Cultura

Campo Santo macabrón I

Campo Santo macabrón I

De día, López y Manuel, los policías del poblado, solían coincidir a la entrada del cementerio. Lo atraviesan juntos, por entre las lápidas pasan frente al mausoleo de los ricos, y se retiran.

De noche, López no coincide con nadie ni con nada, a no ser con sus sueños. Manuel sabe perfectamente que ya no verá a su amigo hasta la hora del relevo, a las 4 de la mañana.

El cementerio del pueblo no inspira horror ni devoción, ni respeto si quiera. No es más que un terreno de hierba seca de donde brotan 15 o 20 lápidas torcidas, agrietadas y sucias. El llamado mausoleo es un simple monolito sin arte ni adorno. Las inscripciones casi no se ven, deterioradas por el tiempo.

Lo que sí hay en el cementerio es cierta tranquilidad. Solo y cansado, Manuel aprovecha para reposar un minuto. Se sienta, como puede, en una lápida. Cruza las manos sobre su pecho y apoya la barbilla en las manos. Se le cierran los ojos, y para dormirse apela a su memoria, al recuerdo de un episodio que algo tiene que ver con estas cercanías.

Manuel casi no se acordaba de su padre, que había muerto joven, dejándole a él, un chiquito de ocho años, por cabeza de familia, y a la madre embarazada de siete meses y con otros dos niños a sus faldas. Nació después de tres hermanos, vino el hambre y las humillaciones, hasta que su hermanito creció un poco y pudo entrar de aprendiz en la pueblerina peluquería.
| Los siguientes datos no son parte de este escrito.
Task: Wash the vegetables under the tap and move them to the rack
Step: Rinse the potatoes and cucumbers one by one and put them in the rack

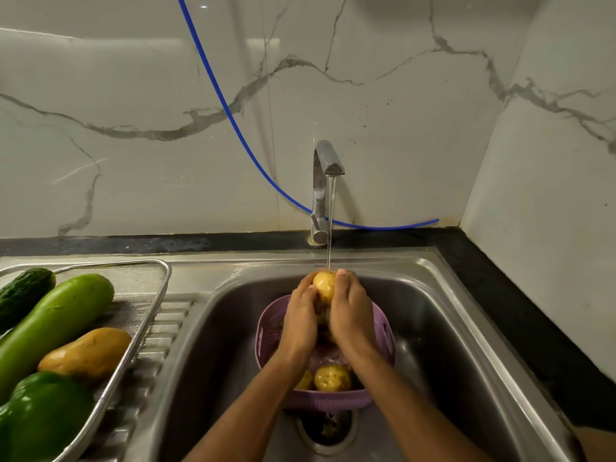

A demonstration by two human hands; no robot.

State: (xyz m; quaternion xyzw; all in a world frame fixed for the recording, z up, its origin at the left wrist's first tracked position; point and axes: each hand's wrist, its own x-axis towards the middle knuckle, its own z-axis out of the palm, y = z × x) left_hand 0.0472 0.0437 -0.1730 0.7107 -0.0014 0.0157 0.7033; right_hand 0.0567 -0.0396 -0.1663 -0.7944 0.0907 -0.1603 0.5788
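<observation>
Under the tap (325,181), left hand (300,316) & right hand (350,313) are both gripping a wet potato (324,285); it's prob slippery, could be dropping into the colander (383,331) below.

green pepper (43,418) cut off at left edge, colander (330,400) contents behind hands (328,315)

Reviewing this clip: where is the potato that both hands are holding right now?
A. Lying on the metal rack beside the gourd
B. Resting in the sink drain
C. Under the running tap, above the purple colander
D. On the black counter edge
C. The left hand and right hand hold the potato where the stream from the tap lands, over the purple colander in the sink.
</observation>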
Apretándose y mal viviendo, ahorrando lo necesario para comprarle al padre sepultura perpetua. Todos los domingos, después de oír misa en la iglesia de la Inmaculada Concepción, iban madre y niños a poner flores y a quitar la hierba sin limpiar el contorno del sepulcro. Contorno del dolor. Una tumba algo desatendida.